WORK REQUEST => Set down the lines of the data exactly, starting at the first and stopping after the line containing "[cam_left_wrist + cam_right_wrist".

====== THE DATA

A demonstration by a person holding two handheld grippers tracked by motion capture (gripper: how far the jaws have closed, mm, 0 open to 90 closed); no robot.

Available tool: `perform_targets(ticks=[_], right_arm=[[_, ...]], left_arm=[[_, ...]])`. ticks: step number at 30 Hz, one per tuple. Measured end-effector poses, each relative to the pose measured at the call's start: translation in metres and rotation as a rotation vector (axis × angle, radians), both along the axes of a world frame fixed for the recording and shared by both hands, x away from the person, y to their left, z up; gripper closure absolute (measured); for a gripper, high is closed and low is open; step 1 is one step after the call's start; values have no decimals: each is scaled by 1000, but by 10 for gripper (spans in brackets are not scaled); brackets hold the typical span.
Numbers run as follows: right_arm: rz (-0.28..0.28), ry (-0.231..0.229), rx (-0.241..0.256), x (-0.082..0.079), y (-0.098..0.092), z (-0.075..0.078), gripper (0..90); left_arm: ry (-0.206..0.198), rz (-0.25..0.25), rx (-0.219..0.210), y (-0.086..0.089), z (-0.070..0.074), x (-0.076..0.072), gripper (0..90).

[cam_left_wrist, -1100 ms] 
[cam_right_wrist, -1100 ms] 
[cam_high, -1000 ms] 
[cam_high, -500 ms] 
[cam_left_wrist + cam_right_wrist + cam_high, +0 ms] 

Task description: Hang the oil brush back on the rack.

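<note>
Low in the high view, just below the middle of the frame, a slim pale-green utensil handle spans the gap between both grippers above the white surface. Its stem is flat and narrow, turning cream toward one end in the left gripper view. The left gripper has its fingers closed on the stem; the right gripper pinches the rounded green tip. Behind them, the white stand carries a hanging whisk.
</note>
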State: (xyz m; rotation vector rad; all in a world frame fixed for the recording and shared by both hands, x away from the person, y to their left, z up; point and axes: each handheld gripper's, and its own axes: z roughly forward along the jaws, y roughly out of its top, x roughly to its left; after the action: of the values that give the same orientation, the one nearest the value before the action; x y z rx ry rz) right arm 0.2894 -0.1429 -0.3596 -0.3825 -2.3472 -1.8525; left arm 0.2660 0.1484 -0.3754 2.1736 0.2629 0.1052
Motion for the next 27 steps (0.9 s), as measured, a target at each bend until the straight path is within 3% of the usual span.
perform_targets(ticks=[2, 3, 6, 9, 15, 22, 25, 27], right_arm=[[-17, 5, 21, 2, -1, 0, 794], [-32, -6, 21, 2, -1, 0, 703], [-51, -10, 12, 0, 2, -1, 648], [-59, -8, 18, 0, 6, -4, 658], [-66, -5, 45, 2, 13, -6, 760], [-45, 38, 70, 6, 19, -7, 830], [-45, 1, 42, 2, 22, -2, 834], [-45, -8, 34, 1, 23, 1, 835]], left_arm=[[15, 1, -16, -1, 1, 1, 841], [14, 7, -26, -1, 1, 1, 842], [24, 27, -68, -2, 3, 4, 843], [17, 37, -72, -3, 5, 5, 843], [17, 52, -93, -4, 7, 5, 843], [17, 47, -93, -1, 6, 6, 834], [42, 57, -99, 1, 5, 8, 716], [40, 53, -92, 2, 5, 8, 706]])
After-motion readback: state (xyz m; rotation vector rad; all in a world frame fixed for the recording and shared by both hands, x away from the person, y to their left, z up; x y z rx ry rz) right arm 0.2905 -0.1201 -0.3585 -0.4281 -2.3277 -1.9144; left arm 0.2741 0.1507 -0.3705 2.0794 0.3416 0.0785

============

ANSWER AREA =>
A demonstration by a person holding two handheld grippers tracked by motion capture (gripper: how far the jaws have closed, mm, 0 open to 90 closed); no robot.

Available tool: `perform_targets(ticks=[_], right_arm=[[_, ...]], left_arm=[[_, ...]])`. ticks: step number at 30 Hz, one per tuple. Measured end-effector poses, each relative to the pose measured at the call's start: translation in metres and rotation as a rotation vector (axis × angle, radians), both along the axes of a world frame fixed for the recording and shared by both hands, x away from the person, y to their left, z up; gripper closure absolute (measured); for a gripper, high is closed and low is open; step 1 is one step after the call's start; values have no decimals: each is scaled by 1000, but by 10 for gripper (spans in brackets are not scaled); brackets hold the typical span.
Numbers run as follows: right_arm: rz (-0.28..0.28), ry (-0.231..0.229), rx (-0.241..0.256), x (-0.082..0.079), y (-0.098..0.092), z (-0.075..0.078), gripper (0..90); left_arm: ry (-0.206..0.198), rz (-0.25..0.25), rx (-0.219..0.210), y (-0.086..0.089), z (-0.070..0.074), x (-0.076..0.072), gripper (0..90).

[cam_left_wrist, -1100 ms] 
[cam_right_wrist, -1100 ms] 
[cam_high, -1000 ms] 
[cam_high, -500 ms] 
[cam_left_wrist + cam_right_wrist + cam_high, +0 ms] 

The output is now finished.